**Task instructions**
Extract all lines that hold "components" from the records below.

**Material for this exercise**
____________

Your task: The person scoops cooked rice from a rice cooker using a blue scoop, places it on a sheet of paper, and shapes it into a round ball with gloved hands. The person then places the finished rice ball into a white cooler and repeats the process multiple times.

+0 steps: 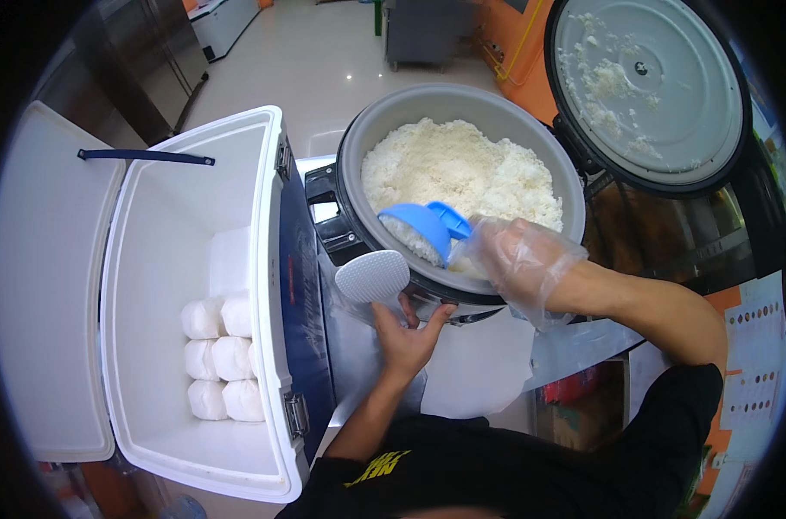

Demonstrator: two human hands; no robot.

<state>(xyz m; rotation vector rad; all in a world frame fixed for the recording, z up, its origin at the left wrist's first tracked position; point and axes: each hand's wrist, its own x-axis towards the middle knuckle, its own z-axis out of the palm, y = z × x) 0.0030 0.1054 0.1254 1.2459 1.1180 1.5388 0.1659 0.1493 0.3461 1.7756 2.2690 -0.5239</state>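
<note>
My right hand (523, 259), in a clear plastic glove, grips the handle of a blue plastic rice scoop (421, 224). White rice fills the scoop's bowl, which is tilted on its side over the near left rim of a large rice cooker (464, 91). Inside the cooker lies a big heap of cooked rice (458, 162). My bare left hand (406, 340) is at the cooker's near outer wall, thumb and fingers spread. Just above its fingertips is a white dimpled rice paddle (372, 276); whether the hand holds its handle is unclear.
On the left stands an open cooler box (159, 272) with several white wrapped bundles (232, 358) stacked inside. The cooker's raised lid (652, 97), with rice stuck to it, rises at the right. White paper (477, 370) lies on the metal table (574, 350) nearest me.
</note>
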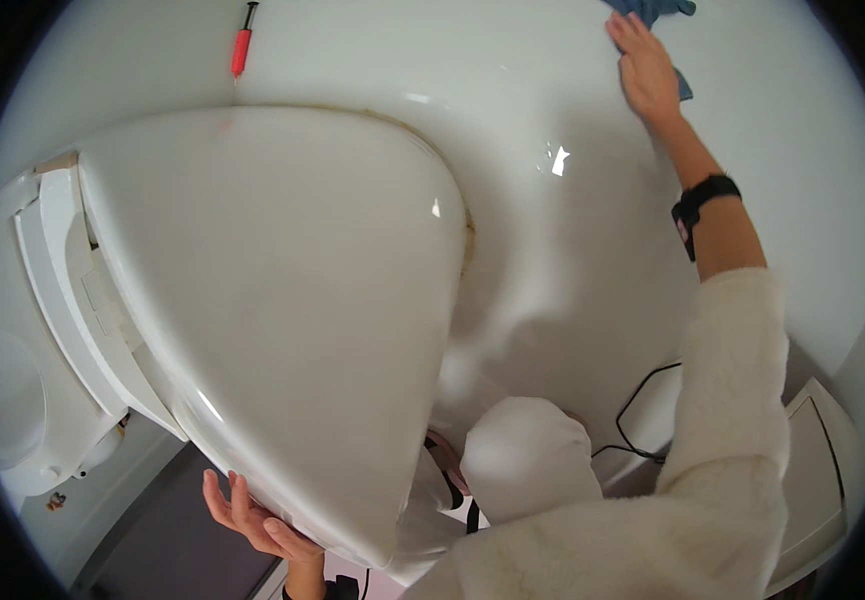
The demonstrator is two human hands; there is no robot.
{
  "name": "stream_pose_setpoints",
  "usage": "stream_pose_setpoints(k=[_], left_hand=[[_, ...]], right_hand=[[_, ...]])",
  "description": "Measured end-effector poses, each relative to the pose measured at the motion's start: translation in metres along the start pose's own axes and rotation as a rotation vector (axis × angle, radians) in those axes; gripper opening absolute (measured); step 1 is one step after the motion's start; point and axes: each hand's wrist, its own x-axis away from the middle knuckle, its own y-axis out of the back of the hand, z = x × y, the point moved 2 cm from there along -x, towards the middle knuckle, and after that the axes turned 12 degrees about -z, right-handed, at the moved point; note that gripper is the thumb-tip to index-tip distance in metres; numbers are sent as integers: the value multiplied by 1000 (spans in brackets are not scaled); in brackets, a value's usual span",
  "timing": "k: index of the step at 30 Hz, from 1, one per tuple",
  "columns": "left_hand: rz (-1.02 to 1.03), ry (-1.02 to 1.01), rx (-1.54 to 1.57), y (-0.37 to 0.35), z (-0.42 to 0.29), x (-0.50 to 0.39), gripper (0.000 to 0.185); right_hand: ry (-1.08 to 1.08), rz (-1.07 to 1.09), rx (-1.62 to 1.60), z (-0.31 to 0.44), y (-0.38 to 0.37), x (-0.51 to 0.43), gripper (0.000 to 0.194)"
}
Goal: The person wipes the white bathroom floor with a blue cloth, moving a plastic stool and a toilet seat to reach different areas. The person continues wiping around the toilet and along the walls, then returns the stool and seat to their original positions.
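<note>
My right hand lies flat on a blue cloth, pressing it against a smooth, glossy white surface. Some of the cloth is hidden under the palm. Down at the lower left, my left hand rests against the edge of a large white moulded panel, its fingers apart and reaching past the rim. The panel is rounded and roughly triangular. A brownish stain runs along the seam where its curved edge meets the glossy surface. Near that seam is a slim red and black syringe-shaped tool, its thin tip pointing toward the panel.
To the left stands a white fixture with a rounded lid. A black cable loops beside my white-clad knee. A pale box-like object is at lower right, and a dark grey panel at lower left.
</note>
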Motion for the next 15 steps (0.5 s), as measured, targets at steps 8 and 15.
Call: stream_pose_setpoints(k=[8,15], left_hand=[[-34,-26,22,-1,-2,0,53],[-138,-30,7,-9,-11,-3,51]], right_hand=[[10,259,-424,151,57,174,43],[-15,694,-844,277,124,297,31]])
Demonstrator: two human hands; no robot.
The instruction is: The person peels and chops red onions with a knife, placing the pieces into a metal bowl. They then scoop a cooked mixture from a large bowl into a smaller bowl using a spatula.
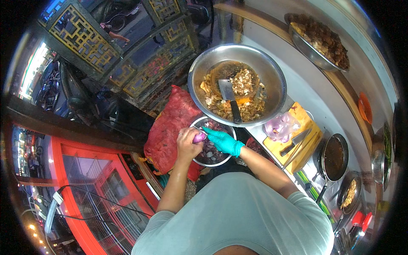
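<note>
My left hand (188, 145) is bare and wears a ring. It holds a purple-skinned onion (199, 137) over a metal bowl (230, 158). My right hand (224, 142) wears a teal glove and grips a small knife, whose thin blade (200, 129) lies against the top of the onion. The knife's handle is hidden by the glove. Inside the bowl, below both hands, are onion skins and pieces (212, 153). A red mesh sack (169, 127) bulges just left of the bowl.
Beyond the bowl, a large steel basin (277, 79) holds chopped food and a cleaver-like spatula (227, 91). At right are a plastic bag (279, 127), a cutting board (299, 111) with a knife (296, 140), and frying pans (334, 156). A red-framed cabinet (59, 169) stands left.
</note>
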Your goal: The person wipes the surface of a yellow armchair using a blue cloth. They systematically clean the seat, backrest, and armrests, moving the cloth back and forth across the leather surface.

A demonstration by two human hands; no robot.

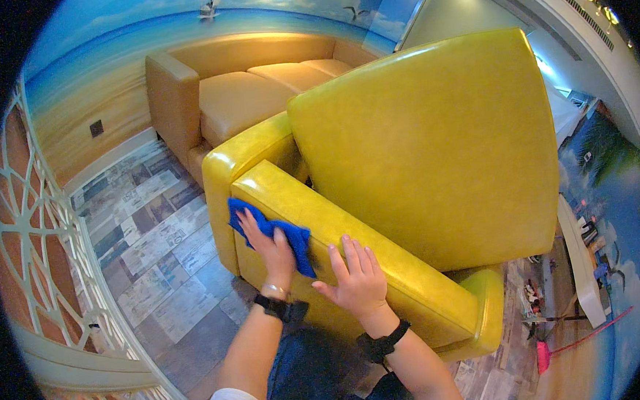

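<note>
My left hand [268, 251] holds a blue cloth [299, 243] flat against the near panel of a yellow leather-look armchair [349, 220], close to its left arm. The fingers stretch over the cloth and hide part of it. Farther right, my right hand [358, 280] has its fingers spread and holds nothing. Its fingertips lie at the top edge of the same panel; whether they press on it I cannot tell. A large yellow cushion [427, 155] stands tilted up between the chair's arms, with a dark gap [303, 171] beside its left edge.
A tan sofa [247, 94] stands behind, along a beach mural wall [98, 76]. On the left rises a white lattice screen [27, 223]. At right are a white table [579, 261] with items on it and a pink broom [544, 357]. Wood-patterned flooring [159, 265] runs between.
</note>
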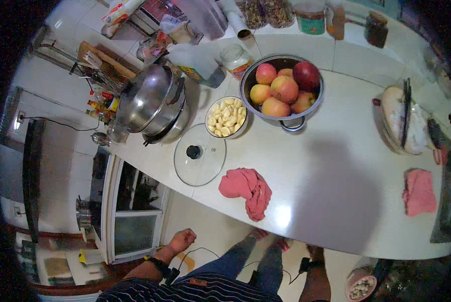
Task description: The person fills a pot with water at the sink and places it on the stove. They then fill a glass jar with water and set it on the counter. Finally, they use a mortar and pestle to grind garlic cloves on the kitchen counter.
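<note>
Below the counter's front edge, my left hand (183, 240) hangs over the floor with its fingers curled and nothing visible in them. My right hand (316, 250) is dark and mostly hidden at the counter's edge, so its fingers cannot be made out. Nearest on the counter lies a crumpled red cloth (248, 190). Beyond it a glass lid (199, 170) with a black knob lies flat. A white bowl (231, 136) of peeled garlic cloves stands beside a steel pot (274, 120) filled with several apples (284, 89).
A stacked steel steamer (150, 100), a plastic jug (197, 62) and a glass jar (236, 60) line the back left. On the right are a round board (393, 113), a dark knife-like tool (406, 113) and a folded red cloth (420, 192). A pink bin (361, 285) stands below.
</note>
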Demonstrator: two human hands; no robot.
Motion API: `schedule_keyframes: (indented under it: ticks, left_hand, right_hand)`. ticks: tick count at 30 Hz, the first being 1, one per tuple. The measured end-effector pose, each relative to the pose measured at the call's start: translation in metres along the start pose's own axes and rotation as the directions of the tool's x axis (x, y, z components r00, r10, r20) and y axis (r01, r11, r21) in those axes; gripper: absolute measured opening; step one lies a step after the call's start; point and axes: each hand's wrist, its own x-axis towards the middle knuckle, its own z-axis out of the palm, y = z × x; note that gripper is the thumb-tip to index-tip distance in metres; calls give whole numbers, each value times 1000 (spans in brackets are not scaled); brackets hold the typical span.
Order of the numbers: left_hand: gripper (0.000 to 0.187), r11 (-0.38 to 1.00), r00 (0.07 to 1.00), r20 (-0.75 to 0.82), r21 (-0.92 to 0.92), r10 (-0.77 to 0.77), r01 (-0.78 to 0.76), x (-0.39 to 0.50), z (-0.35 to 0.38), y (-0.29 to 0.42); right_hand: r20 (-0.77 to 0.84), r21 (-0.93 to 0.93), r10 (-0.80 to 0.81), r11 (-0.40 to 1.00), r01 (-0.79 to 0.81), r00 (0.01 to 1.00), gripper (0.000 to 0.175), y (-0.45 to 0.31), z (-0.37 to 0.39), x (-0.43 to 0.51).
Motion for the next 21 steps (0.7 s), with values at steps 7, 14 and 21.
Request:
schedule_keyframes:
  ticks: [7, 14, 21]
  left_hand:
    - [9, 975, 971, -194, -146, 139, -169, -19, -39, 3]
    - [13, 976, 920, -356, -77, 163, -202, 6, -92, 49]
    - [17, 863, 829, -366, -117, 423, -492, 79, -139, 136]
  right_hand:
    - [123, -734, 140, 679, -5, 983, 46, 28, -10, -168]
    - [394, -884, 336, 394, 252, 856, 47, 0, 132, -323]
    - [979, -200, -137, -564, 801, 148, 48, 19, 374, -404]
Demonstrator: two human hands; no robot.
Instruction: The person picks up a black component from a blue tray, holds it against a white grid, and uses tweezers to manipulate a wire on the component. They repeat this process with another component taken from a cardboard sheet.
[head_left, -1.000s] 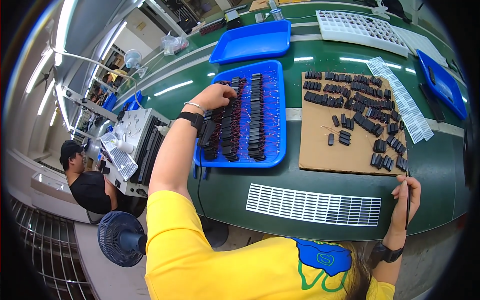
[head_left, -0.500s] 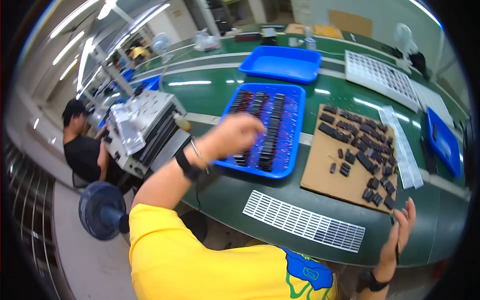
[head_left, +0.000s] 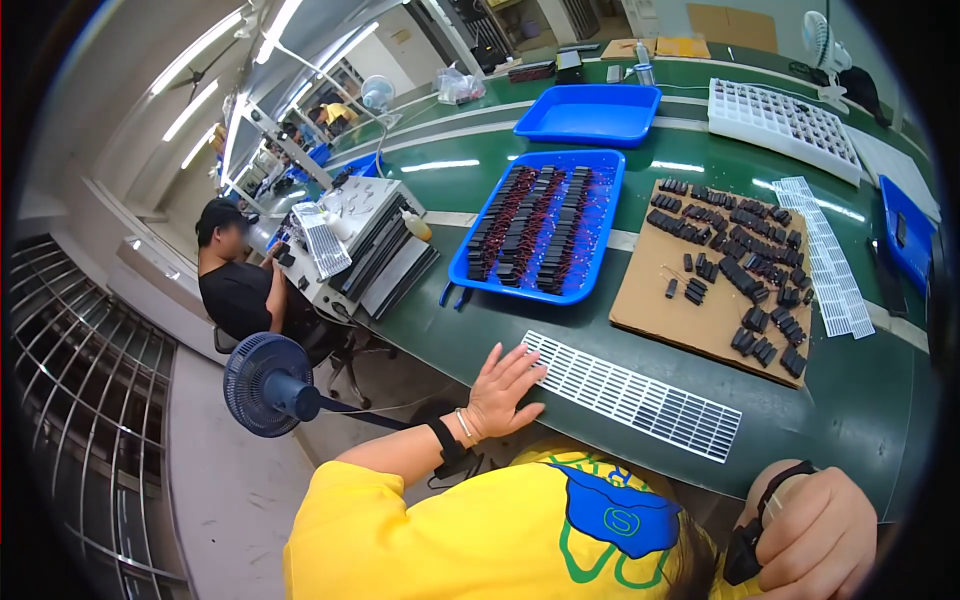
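Note:
My left hand lies open at the table's near edge, its spread fingertips touching the left end of a white slotted grid panel. Close to my body at the lower right, my right hand is curled closed with its back toward me. What it holds, if anything, is hidden. Beyond the panel sits a blue tray with rows of small black blocks and thin reddish wires. A brown cardboard sheet to its right carries many similar black blocks, some in clusters and some loose.
An empty blue tray stands farther back, near a white compartment tray. More slotted strips lie right of the cardboard. At left are a machine, a seated person and a dark blue fan.
My left hand has come back from over the filled tray to the grid panel and opened. My right hand has drawn in from the cardboard's corner toward my body and curled. The view has shifted.

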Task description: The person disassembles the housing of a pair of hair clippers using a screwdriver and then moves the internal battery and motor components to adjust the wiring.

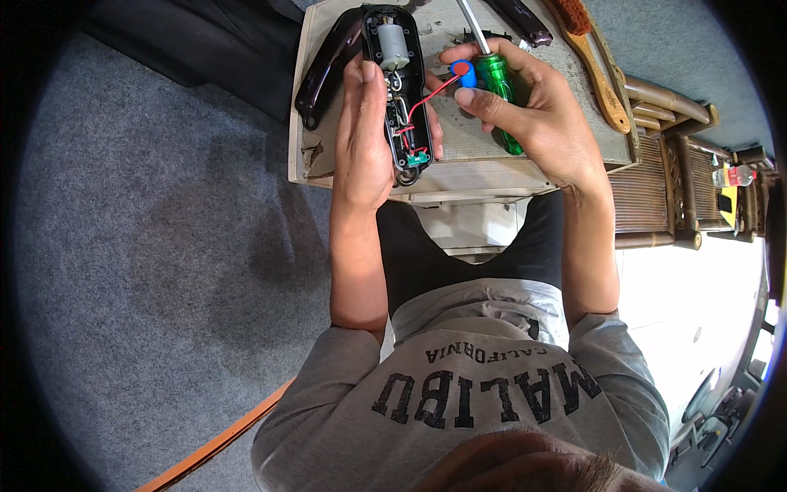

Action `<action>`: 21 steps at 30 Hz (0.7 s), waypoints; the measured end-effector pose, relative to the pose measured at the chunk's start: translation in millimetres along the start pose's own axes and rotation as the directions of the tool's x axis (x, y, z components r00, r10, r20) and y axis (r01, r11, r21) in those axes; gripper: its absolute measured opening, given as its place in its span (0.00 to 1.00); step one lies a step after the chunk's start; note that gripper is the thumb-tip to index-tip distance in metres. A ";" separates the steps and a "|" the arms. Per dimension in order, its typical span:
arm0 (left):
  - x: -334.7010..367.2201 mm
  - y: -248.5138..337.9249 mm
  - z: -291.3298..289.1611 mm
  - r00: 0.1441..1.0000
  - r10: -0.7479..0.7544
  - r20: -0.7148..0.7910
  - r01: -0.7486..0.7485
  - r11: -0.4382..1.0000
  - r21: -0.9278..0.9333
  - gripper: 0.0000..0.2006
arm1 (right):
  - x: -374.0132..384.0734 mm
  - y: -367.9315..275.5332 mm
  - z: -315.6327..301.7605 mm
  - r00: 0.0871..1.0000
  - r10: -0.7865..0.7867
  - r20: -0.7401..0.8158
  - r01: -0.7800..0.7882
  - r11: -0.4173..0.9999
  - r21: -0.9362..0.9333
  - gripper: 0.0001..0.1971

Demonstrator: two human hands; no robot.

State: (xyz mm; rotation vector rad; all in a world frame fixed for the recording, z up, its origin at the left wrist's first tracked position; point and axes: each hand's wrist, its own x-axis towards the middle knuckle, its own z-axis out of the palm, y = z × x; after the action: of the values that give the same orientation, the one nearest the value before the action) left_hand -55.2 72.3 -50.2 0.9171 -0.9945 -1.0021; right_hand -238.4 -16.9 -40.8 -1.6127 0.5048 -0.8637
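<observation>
My left hand (363, 139) is wrapped round an opened hair clipper housing (398, 107), held upright above the table's near part. Inside the black shell I see a silver motor (394, 47), loose wires and a small green circuit board (418, 158) at the lower end. A red wire runs from the housing to a blue cylindrical battery (465, 75) with a red end, at the fingertips of my right hand (551, 115). The same hand is closed round a screwdriver (502, 90) with a clear green handle, its metal shaft pointing away from me.
Under my hands is a wooden table (500, 172). A dark purple curved cover (328, 70) lies on its left, another dark purple part (523, 20) at the far side. A wooden-handled brush (598, 74) lies along the right edge. Beyond stands a bamboo bench (643, 184).
</observation>
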 end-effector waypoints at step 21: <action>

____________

**Response to the exercise**
Motion API: `schedule_keyframes: (indented under it: ticks, left_hand, right_hand)`. ticks: tick count at 30 Hz, the first being 1, one per tuple. The measured end-effector pose, each relative to the pose measured at the call's start: translation in metres along the start pose's own axes and rotation as the directions of the tool's x axis (x, y, z components r00, r10, r20) and y axis (r01, r11, r21) in those axes; gripper: absolute measured opening; step one lies a step after the call's start; point and axes: each hand's wrist, its own x-axis towards the middle knuckle, its own z-axis out of the palm, y = z × x; note that gripper is the thumb-tip to index-tip distance in metres; calls give whole numbers, each value times 1000 (spans in brackets are not scaled); brackets hold the typical span.
Task description: The person disassembles the housing of a pair of hair clippers using a screwdriver and then moves the internal battery and motor components to adjust the wiring.
Action `<action>`: 21 steps at 30 Hz (0.7 s), waypoints; the measured end-effector pose, relative to the pose measured at the chunk's start: translation in millimetres along the start pose's own axes and rotation as the directions of the tool's x axis (x, y, z components r00, r10, r20) and y axis (r01, r11, r21) in those axes; gripper: its absolute measured opening, given as its place in its span (0.00 to 1.00); step one lies a step after the chunk's start; note that gripper is the thumb-tip to index-tip distance in metres. A ";" separates the steps and a "|" the arms. Per dimension in order, its typical span:

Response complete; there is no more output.